**TASK STATEMENT:** Please say how many lines in the records contain the word "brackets", giving only the number.

Stored data:
***
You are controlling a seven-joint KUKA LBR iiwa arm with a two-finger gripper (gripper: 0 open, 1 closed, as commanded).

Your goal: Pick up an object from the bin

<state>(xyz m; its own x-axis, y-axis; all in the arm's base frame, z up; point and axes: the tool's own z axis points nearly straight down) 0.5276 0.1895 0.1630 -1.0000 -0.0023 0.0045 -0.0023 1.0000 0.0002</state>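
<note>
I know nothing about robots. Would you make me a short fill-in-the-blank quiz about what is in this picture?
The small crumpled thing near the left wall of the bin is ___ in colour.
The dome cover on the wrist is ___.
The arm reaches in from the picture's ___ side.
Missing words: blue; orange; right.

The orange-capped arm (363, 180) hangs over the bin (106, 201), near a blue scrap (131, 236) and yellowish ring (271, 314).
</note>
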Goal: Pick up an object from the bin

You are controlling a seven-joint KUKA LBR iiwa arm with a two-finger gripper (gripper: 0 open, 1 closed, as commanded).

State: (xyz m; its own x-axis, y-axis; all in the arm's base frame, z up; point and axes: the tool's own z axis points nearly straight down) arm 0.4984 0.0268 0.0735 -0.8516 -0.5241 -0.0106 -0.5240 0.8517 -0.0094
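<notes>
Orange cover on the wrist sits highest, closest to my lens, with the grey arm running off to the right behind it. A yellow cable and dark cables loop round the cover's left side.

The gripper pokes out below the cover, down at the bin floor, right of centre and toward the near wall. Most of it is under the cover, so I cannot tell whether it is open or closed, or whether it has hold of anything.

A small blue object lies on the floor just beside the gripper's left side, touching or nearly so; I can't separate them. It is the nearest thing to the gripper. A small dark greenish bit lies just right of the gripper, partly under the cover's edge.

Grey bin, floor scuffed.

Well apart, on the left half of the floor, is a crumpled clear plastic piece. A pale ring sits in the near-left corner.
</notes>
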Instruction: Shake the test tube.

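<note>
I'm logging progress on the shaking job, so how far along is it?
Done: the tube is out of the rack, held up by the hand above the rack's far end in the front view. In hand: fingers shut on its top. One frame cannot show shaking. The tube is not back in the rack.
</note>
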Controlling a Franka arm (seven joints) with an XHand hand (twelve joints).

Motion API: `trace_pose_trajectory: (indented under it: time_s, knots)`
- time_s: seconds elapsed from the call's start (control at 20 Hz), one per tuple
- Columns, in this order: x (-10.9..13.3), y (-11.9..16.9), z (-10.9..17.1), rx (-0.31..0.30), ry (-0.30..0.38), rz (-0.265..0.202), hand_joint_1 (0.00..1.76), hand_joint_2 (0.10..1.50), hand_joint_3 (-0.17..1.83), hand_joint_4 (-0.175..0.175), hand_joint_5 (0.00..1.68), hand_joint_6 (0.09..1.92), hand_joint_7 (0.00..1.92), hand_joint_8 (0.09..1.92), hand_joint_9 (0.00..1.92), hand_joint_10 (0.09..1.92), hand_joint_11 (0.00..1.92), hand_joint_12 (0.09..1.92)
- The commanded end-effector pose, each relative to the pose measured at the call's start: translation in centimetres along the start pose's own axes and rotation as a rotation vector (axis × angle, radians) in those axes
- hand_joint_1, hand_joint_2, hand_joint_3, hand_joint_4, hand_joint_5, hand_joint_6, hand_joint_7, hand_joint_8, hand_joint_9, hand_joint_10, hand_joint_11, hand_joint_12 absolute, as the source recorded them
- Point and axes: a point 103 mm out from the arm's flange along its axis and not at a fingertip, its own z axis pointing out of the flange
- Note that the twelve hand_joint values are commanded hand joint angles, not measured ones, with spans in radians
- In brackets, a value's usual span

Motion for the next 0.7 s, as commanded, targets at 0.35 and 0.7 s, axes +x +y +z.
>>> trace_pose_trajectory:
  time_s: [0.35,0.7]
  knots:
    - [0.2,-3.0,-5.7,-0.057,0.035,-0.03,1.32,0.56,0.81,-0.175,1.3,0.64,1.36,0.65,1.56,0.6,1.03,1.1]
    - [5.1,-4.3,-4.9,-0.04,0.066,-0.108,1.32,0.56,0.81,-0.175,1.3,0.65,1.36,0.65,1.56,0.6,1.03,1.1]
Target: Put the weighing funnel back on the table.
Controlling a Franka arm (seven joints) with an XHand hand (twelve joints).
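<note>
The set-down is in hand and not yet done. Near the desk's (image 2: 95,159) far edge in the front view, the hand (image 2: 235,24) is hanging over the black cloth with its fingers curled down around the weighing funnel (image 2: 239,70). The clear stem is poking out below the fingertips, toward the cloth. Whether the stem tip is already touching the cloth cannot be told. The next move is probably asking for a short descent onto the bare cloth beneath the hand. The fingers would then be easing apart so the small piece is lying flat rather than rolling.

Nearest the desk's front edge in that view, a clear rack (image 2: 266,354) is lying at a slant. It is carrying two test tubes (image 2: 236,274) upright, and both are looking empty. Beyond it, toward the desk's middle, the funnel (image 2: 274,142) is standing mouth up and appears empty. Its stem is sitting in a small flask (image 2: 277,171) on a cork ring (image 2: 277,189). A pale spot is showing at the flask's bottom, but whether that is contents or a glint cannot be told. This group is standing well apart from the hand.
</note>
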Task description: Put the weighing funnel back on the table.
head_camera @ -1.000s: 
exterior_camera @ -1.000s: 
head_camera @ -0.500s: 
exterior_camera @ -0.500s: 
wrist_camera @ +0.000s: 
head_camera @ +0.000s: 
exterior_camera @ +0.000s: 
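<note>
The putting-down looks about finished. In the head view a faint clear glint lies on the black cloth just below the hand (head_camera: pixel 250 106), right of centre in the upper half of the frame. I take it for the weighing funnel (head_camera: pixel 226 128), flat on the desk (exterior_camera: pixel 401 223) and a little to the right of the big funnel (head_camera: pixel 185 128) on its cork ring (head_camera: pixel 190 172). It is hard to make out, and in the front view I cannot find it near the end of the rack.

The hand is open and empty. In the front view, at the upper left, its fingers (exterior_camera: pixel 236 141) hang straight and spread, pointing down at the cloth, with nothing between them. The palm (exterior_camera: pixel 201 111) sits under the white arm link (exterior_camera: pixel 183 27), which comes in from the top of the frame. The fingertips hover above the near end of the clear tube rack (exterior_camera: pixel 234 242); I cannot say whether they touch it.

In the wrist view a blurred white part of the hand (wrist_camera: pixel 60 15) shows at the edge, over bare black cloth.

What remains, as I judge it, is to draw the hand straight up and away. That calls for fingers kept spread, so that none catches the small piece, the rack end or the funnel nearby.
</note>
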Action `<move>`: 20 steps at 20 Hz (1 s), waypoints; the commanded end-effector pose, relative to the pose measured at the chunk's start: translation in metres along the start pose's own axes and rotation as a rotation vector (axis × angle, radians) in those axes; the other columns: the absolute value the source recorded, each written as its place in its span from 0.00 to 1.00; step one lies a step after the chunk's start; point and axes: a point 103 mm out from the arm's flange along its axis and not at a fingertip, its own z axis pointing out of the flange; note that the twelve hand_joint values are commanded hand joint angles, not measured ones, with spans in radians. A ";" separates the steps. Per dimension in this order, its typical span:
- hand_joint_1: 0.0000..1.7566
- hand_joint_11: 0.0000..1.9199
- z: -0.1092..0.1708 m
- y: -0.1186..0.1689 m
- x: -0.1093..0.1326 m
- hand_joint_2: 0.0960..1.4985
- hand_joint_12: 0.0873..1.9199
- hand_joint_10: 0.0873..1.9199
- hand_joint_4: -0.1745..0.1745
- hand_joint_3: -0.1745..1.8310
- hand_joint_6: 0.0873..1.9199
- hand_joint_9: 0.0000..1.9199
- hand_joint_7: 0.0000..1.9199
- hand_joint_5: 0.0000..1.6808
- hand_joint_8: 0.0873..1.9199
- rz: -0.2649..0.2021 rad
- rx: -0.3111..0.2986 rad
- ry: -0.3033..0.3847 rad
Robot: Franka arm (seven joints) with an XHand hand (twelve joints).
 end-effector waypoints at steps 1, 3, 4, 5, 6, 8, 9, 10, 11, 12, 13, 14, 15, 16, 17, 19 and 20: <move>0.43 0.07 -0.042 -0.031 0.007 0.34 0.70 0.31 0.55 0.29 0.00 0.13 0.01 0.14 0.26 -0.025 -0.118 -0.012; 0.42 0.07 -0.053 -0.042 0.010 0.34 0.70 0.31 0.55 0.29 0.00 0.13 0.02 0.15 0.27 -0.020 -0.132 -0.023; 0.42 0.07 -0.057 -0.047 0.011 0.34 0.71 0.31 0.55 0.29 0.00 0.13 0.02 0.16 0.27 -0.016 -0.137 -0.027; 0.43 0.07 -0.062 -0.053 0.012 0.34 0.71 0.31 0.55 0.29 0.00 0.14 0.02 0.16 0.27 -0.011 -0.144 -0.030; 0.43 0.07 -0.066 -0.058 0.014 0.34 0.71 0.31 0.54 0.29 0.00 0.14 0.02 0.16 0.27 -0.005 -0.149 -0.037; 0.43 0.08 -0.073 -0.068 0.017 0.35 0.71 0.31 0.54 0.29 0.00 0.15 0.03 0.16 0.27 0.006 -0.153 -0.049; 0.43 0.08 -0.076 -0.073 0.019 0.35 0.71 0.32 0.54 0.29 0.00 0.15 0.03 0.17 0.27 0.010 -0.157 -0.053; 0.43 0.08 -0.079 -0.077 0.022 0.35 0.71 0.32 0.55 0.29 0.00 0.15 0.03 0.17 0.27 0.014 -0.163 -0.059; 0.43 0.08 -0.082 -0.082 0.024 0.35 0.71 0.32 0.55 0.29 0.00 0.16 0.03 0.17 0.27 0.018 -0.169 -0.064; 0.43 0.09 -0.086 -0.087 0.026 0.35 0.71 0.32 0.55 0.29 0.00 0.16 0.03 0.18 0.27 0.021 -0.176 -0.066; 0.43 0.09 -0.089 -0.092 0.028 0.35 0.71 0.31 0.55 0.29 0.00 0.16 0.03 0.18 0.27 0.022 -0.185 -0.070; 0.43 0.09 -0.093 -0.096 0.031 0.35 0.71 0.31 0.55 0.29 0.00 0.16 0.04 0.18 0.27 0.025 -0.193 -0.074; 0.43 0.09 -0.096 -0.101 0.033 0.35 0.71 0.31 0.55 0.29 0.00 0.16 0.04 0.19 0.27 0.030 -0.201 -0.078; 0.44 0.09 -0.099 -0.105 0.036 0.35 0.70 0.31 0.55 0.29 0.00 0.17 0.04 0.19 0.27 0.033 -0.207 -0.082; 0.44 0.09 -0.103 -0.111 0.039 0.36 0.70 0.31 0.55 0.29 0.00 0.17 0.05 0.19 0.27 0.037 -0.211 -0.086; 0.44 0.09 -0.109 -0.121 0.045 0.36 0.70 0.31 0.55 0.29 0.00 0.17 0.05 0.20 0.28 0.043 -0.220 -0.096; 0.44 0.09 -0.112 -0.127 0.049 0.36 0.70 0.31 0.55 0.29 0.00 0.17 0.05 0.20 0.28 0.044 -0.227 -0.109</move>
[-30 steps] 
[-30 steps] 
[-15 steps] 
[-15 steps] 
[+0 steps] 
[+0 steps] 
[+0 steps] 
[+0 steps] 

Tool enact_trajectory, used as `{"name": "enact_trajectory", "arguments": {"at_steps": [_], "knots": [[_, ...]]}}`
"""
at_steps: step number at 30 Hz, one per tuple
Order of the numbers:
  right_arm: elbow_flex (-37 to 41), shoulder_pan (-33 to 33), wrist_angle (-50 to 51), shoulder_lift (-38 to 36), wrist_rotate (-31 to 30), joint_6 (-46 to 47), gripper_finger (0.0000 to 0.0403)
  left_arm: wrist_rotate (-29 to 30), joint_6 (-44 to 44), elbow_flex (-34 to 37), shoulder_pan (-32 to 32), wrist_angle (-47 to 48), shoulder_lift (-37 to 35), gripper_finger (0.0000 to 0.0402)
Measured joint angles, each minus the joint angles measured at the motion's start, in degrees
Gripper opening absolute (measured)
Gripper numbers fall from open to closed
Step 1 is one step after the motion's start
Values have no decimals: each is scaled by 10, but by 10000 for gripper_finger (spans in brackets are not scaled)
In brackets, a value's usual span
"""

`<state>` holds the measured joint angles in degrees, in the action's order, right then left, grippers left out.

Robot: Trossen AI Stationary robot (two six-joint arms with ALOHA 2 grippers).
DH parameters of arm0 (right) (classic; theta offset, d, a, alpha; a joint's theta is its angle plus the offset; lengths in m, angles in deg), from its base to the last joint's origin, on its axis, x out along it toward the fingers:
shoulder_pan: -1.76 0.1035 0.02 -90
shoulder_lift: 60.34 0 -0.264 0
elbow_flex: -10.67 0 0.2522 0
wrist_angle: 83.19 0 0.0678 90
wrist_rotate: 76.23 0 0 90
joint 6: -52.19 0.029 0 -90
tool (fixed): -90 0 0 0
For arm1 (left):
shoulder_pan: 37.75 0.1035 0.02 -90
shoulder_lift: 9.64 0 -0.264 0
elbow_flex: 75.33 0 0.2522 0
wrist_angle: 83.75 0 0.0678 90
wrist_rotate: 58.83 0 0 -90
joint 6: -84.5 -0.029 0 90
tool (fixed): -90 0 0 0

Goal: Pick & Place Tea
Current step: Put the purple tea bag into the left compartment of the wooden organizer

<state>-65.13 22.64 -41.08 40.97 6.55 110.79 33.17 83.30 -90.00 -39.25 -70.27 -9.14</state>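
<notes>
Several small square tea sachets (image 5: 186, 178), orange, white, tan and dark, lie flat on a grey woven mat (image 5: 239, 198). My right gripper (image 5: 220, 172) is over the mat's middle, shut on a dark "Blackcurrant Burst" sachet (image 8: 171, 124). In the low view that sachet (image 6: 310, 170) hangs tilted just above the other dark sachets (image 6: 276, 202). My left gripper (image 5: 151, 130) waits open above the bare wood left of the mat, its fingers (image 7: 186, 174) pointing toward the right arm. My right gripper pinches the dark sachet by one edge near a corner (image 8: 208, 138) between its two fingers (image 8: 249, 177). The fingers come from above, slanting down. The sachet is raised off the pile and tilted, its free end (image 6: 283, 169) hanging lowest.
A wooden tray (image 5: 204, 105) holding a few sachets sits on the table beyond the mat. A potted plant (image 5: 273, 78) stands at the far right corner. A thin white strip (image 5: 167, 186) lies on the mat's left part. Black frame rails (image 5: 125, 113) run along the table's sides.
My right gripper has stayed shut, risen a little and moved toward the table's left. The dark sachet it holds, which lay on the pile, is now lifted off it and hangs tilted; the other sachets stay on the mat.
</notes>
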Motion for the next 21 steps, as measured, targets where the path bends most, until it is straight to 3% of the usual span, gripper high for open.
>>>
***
**OUTPUT OF THE TASK:** 3